## [About this exercise]
Pictures aside, quote the whole listing exactly.

※

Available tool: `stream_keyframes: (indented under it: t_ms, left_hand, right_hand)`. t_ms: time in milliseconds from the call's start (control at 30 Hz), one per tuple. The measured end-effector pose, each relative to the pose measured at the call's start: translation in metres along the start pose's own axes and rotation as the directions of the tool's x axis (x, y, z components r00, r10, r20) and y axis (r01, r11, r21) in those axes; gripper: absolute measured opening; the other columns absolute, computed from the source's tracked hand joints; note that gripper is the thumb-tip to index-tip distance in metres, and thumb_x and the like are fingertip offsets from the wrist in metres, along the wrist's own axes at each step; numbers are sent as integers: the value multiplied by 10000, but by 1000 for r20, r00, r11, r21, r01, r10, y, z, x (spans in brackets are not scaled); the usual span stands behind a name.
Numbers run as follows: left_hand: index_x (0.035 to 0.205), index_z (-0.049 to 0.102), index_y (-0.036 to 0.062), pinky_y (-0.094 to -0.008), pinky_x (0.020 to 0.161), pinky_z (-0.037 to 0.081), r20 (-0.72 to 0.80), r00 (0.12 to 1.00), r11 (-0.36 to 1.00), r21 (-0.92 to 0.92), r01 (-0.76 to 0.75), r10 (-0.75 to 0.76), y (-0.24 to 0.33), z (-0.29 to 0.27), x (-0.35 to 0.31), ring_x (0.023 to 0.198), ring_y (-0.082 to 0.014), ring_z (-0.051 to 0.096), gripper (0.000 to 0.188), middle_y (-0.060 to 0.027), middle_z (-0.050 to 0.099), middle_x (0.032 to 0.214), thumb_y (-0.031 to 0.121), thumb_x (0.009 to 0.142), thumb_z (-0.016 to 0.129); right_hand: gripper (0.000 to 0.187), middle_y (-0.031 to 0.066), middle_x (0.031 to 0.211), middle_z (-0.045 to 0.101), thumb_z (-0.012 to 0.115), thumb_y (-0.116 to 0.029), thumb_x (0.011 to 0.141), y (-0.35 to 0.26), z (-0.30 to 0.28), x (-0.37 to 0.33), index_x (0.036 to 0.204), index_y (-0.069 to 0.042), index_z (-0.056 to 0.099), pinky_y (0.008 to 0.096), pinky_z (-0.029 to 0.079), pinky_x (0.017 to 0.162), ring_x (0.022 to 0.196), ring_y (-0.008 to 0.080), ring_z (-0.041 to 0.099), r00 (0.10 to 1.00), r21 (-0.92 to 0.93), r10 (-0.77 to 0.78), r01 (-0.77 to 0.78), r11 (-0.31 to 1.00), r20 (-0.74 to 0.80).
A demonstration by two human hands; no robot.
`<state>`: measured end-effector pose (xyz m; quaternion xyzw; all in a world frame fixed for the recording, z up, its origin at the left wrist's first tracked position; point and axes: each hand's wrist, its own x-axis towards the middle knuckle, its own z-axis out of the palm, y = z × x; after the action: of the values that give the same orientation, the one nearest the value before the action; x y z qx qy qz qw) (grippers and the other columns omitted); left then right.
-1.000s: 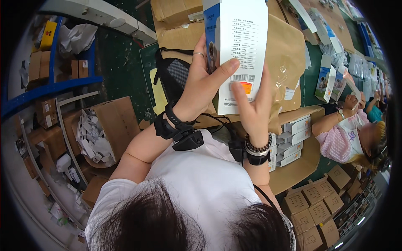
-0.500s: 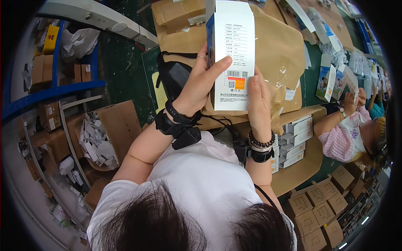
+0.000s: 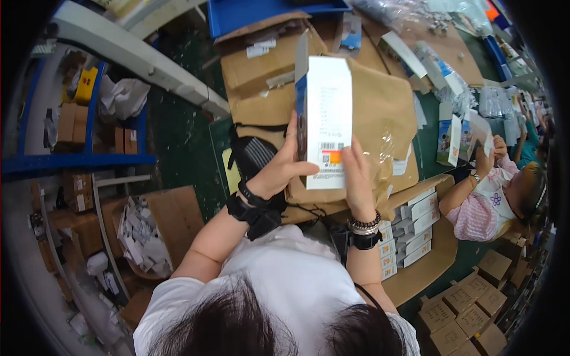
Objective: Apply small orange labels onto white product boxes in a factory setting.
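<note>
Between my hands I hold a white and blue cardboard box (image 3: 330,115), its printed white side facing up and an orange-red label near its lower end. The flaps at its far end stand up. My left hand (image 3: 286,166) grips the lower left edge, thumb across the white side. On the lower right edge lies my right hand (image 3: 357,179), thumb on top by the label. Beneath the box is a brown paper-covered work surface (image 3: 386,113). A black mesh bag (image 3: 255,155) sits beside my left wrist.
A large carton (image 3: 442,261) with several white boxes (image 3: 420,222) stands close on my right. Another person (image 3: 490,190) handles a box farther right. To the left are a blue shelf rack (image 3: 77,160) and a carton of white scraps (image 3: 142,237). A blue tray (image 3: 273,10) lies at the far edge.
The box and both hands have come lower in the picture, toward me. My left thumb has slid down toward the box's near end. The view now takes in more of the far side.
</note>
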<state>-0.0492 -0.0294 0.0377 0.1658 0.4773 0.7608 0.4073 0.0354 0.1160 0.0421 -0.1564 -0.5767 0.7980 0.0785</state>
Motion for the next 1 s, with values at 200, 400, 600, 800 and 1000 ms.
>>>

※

## [Finished task]
Available tool: `stream_keyframes: (indented under it: t_ms, left_hand, right_hand)`. t_ms: time in milliseconds from the call's start (control at 30 Hz), one per tuple. The measured end-effector pose, each relative to the pose measured at the call's start: translation in metres along the start pose's own axes and rotation as the directions of the tool's x axis (x, y, z components r00, r10, r20) and y axis (r01, r11, r21) in those axes; gripper: absolute measured opening; the other columns absolute, computed from the source's tracked hand joints; note that gripper is the thumb-tip to index-tip distance in metres, and thumb_x and the like are fingertip offsets from the wrist in metres, along the wrist's own axes at each step; numbers are sent as integers: the value multiplied by 10000, but by 1000 for r20, r00, r11, r21, r01, r10, y, z, x (spans in brackets are not scaled); the usual span stands behind a name.
Numbers run as follows: left_hand: index_x (0.035 to 0.205), index_z (-0.049 to 0.102), index_y (-0.036 to 0.062), pinky_y (-0.094 to -0.008), pinky_x (0.020 to 0.161), pinky_z (-0.037 to 0.081), r20 (-0.72 to 0.80), r00 (0.12 to 1.00), r11 (-0.36 to 1.00), r21 (-0.92 to 0.92), r01 (-0.76 to 0.75), r10 (-0.75 to 0.76), y (-0.24 to 0.33), z (-0.29 to 0.27), x (-0.35 to 0.31), ring_x (0.023 to 0.198), ring_y (-0.082 to 0.014), ring_z (-0.051 to 0.096), gripper (0.000 to 0.188), middle_y (-0.060 to 0.027), middle_z (-0.050 to 0.099), middle_x (0.032 to 0.214), thumb_y (-0.031 to 0.121), thumb_x (0.009 to 0.142), thumb_z (-0.016 to 0.129); right_hand: gripper (0.000 to 0.187), middle_y (-0.031 to 0.066), middle_x (0.031 to 0.211), middle_z (-0.045 to 0.101), thumb_z (-0.012 to 0.115), thumb_y (-0.116 to 0.029), thumb_x (0.011 to 0.141), y (-0.35 to 0.26), z (-0.30 to 0.28), x (-0.37 to 0.33), index_x (0.036 to 0.204), index_y (-0.069 to 0.042), index_z (-0.056 to 0.099), pinky_y (0.008 to 0.096), pinky_z (-0.029 to 0.079), pinky_x (0.017 to 0.162), ring_x (0.022 to 0.196), ring_y (-0.008 to 0.080), ring_z (-0.041 to 0.099), r00 (0.10 to 1.00), r21 (-0.92 to 0.93), r10 (-0.77 to 0.78), r01 (-0.77 to 0.78), r11 (-0.31 to 1.00), r20 (-0.74 to 0.80).
A demonstration by two human hands; no robot.
`<state>`: measured end-effector pose (xyz m; quaternion xyzw; all in a world frame fixed for the recording, z up, its origin at the left wrist's first tracked position; point and axes: each hand's wrist, its own x-axis towards the middle knuckle, its own z-axis out of the palm, y = z × x; after the action: of the values that give the same orientation, the one nearest the value before the action; x y z qx qy qz qw) (grippers and the other columns omitted); left then right.
-1.000s: 
-0.500s: 
+0.000s: 
Objective: Apply small orange labels onto white product boxes in a factory setting.
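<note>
Between my hands I hold a white and blue cardboard box (image 3: 330,115), its printed white side facing up and an orange-red label near its lower end. The flaps at its far end stand up. My left hand (image 3: 286,166) grips the lower left edge, thumb across the white side. On the lower right edge lies my right hand (image 3: 357,179), thumb on top by the label. Beneath the box is a brown paper-covered work surface (image 3: 386,113). A black mesh bag (image 3: 255,155) sits beside my left wrist.
A large carton (image 3: 442,261) with several white boxes (image 3: 420,222) stands close on my right. Another person (image 3: 490,190) handles a box farther right. To the left are a blue shelf rack (image 3: 77,160) and a carton of white scraps (image 3: 142,237). A blue tray (image 3: 273,10) lies at the far edge.
The box and both hands have come lower in the picture, toward me. My left thumb has slid down toward the box's near end. The view now takes in more of the far side.
</note>
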<state>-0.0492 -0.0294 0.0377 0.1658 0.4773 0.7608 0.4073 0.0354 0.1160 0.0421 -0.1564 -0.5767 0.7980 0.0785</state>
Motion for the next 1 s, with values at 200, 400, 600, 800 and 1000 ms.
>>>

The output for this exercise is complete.